- [Exercise description]:
Wherever the string "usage" shows up in the data below, copy the whole line.

[[ Provided material, beginning ]]

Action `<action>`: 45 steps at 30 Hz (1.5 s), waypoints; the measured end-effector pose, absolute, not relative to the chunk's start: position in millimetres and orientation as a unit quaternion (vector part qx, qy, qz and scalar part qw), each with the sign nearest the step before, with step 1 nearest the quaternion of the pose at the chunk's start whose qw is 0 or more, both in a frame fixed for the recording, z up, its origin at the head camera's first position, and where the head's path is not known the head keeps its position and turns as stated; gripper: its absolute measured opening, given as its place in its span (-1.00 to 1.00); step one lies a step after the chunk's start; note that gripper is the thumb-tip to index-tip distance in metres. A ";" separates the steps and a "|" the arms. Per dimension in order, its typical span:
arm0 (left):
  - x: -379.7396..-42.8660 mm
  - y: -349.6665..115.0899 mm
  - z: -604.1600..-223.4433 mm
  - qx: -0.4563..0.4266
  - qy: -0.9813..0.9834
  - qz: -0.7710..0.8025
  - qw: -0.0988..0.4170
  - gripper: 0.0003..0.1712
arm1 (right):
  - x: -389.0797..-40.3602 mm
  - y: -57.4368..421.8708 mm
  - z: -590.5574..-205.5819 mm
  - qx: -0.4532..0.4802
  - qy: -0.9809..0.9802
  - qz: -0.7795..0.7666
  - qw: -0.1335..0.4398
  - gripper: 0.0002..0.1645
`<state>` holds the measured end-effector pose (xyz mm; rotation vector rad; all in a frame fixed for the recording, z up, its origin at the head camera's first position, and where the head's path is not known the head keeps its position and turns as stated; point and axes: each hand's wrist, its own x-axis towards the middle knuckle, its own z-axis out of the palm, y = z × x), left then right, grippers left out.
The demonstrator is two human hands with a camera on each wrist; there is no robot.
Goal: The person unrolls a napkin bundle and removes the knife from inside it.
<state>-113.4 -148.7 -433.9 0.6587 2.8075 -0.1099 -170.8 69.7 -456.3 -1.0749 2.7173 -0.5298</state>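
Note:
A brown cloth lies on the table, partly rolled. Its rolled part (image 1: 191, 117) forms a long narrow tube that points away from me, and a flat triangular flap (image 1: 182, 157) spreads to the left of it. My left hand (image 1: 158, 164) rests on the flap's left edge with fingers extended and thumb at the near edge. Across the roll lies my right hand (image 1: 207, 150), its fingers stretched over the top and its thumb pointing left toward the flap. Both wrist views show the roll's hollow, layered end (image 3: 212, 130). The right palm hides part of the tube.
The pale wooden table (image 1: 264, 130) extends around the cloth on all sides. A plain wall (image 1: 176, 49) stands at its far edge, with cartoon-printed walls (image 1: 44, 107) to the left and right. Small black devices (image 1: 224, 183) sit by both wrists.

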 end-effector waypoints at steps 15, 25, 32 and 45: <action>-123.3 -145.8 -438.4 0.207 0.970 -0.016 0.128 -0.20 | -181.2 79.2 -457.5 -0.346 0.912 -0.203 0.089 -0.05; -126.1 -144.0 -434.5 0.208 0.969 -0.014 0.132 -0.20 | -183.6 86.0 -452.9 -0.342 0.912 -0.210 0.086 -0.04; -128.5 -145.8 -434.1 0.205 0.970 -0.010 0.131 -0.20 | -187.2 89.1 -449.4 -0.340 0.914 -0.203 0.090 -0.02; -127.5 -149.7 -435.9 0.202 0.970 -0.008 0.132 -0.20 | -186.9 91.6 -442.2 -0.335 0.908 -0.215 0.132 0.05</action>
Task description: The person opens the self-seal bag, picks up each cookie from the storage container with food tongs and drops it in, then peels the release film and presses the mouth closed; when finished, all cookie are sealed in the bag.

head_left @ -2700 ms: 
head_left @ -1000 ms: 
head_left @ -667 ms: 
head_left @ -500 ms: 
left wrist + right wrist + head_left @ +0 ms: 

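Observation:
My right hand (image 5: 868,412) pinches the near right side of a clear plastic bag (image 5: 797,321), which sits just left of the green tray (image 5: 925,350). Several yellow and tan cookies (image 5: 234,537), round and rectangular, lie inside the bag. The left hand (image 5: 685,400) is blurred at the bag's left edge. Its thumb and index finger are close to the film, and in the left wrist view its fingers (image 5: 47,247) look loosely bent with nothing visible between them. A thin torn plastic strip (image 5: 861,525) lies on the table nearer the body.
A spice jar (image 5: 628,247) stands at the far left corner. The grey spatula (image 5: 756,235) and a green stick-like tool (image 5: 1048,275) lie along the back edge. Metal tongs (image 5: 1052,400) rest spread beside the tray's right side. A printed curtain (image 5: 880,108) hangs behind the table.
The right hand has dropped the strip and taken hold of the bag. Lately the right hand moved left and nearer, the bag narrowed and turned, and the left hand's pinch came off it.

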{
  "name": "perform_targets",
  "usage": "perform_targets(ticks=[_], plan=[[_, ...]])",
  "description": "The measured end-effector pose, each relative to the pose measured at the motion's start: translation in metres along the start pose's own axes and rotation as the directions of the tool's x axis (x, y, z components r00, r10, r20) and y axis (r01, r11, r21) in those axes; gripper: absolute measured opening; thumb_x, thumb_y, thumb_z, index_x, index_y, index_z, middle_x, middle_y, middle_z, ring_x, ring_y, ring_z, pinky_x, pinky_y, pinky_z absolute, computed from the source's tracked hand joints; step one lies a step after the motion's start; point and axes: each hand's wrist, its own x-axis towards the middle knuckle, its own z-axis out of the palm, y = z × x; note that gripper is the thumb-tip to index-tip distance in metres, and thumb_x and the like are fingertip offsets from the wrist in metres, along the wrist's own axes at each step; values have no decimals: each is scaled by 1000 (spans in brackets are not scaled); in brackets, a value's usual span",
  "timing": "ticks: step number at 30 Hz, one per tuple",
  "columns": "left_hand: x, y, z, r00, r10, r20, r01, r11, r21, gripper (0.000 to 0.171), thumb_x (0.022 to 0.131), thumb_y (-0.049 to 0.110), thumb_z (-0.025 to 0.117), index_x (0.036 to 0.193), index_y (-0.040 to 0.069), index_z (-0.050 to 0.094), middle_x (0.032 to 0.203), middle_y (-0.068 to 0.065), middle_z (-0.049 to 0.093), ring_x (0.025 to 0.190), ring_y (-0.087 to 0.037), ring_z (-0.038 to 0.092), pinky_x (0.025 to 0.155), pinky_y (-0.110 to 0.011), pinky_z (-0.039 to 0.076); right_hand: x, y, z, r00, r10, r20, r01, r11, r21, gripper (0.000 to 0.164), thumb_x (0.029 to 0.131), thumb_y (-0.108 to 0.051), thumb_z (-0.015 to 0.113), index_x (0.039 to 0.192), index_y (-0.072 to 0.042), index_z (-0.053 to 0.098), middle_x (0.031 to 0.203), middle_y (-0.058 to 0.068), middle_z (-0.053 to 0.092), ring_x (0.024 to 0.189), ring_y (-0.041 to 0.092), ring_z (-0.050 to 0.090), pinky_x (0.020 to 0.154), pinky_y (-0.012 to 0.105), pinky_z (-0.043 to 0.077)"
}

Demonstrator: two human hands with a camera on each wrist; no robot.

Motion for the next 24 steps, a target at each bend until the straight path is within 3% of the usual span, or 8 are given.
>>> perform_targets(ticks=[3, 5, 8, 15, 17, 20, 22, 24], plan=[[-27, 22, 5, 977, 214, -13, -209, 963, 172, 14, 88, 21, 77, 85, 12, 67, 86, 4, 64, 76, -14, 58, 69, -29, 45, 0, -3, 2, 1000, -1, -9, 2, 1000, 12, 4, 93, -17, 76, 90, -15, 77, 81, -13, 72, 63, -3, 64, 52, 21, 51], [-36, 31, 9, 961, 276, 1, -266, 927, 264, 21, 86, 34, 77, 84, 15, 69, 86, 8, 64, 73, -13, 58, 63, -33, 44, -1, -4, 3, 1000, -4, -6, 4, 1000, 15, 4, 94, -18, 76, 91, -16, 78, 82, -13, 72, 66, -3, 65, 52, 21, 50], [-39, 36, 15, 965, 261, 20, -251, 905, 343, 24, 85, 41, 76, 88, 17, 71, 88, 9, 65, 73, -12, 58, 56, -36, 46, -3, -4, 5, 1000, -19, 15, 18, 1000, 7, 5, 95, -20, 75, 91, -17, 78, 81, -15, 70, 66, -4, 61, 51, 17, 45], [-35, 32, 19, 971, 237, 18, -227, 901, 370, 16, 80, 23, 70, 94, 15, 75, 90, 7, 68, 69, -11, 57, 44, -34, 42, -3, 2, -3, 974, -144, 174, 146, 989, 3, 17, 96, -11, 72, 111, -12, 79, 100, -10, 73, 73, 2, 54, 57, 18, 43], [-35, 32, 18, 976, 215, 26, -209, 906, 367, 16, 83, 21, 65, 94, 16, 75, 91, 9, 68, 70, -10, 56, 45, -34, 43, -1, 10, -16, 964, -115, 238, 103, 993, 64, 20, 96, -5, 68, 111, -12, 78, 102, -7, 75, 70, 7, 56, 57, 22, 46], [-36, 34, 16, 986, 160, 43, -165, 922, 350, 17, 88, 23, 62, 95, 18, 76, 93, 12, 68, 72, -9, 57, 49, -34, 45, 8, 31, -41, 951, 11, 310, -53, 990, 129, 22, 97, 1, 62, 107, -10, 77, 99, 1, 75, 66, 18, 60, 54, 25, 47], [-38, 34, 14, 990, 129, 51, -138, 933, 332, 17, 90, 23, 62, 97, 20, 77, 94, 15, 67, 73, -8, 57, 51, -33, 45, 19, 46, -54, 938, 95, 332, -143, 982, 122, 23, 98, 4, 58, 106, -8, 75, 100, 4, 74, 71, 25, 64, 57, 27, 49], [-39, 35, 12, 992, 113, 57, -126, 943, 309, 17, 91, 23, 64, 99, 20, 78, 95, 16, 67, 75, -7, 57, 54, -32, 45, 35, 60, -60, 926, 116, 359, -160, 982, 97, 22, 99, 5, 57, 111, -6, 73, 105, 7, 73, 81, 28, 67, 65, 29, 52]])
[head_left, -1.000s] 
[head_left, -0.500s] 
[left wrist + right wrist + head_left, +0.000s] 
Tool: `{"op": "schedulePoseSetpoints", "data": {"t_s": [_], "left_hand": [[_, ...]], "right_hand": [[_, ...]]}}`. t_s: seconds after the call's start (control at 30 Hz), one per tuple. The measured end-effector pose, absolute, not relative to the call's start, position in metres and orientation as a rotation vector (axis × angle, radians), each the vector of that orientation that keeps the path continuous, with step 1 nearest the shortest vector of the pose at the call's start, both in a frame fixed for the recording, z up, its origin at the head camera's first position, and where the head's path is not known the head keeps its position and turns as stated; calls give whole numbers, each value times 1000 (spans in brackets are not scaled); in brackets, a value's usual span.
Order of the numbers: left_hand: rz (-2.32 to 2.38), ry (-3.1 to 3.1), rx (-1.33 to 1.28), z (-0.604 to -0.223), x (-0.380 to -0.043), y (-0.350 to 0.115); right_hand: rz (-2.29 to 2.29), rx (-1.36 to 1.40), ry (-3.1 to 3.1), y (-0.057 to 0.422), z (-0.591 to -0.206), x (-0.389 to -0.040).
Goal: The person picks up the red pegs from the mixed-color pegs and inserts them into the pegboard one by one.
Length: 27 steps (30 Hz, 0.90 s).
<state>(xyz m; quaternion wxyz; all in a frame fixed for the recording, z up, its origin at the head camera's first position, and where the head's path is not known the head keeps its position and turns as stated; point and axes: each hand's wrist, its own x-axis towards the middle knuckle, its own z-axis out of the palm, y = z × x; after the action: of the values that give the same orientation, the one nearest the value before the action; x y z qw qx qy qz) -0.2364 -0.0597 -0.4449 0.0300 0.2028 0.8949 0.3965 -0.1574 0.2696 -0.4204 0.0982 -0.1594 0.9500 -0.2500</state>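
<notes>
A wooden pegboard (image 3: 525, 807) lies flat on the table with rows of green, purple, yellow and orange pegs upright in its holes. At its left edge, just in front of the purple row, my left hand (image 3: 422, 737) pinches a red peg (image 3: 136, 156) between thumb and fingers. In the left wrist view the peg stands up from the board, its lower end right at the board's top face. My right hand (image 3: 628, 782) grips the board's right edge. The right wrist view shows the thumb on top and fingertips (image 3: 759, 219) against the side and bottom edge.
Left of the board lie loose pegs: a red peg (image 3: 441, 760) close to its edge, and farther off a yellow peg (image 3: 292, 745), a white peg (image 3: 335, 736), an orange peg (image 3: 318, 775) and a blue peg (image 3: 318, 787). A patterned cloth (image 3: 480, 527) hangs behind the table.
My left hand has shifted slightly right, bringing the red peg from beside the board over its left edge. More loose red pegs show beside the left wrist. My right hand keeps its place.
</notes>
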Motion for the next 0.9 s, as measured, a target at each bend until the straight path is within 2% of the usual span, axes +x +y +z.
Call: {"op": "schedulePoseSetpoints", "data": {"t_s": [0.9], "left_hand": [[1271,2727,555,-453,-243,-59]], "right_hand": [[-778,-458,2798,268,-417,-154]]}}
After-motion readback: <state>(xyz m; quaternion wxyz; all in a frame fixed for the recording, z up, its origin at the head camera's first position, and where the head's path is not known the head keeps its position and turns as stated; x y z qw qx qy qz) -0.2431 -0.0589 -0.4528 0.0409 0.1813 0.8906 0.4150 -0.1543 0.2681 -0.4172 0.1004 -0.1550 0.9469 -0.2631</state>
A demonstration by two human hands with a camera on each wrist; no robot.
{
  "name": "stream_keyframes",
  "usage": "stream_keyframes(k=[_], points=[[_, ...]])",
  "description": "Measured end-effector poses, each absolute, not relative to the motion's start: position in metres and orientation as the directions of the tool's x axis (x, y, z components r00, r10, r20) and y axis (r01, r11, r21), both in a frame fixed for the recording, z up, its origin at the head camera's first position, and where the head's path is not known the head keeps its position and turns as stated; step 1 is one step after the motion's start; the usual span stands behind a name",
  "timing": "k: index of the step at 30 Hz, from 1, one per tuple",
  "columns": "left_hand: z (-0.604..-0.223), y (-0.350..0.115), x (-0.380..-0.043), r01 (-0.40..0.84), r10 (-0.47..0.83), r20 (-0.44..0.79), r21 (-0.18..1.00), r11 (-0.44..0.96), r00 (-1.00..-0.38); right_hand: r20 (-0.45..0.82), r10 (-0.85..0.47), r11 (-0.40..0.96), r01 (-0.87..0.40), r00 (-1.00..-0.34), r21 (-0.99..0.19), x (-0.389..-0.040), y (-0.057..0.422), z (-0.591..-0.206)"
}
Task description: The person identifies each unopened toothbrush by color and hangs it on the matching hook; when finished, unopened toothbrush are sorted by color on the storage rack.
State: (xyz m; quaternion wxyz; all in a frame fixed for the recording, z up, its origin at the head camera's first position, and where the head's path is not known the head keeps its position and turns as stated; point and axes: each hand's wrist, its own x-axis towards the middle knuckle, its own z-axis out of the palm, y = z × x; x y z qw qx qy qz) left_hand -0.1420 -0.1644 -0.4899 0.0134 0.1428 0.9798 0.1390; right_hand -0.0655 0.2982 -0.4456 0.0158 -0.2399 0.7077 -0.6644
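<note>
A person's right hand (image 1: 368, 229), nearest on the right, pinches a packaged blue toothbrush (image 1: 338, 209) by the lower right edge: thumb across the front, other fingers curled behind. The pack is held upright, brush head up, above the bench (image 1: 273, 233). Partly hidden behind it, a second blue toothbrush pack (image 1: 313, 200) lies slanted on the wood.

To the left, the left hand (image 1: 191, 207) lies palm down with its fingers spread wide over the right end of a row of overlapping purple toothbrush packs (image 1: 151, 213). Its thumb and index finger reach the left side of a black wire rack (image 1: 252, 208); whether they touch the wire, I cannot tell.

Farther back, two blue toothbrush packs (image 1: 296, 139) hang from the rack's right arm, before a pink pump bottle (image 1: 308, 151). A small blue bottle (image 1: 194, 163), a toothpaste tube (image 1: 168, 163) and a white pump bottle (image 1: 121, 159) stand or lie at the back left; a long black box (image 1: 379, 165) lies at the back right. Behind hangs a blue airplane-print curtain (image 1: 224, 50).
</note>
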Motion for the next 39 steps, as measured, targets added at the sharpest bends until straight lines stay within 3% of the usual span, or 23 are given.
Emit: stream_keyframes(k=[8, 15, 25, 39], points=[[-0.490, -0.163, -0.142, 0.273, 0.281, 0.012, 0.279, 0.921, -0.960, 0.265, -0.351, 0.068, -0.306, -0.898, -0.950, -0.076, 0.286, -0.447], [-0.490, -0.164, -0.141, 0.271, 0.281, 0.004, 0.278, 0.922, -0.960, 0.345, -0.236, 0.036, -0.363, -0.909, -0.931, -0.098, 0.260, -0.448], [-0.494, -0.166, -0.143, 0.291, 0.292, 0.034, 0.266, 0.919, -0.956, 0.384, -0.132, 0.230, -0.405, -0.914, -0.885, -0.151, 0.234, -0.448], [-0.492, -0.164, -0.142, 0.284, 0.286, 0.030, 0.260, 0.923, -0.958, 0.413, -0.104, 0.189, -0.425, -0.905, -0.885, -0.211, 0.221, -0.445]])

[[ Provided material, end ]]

- [Result for this exercise]:
  "usage": "perform_targets(ticks=[_], plan=[[_, ...]])",
  "usage": "stream_keyframes(k=[_], points=[[_, ...]])",

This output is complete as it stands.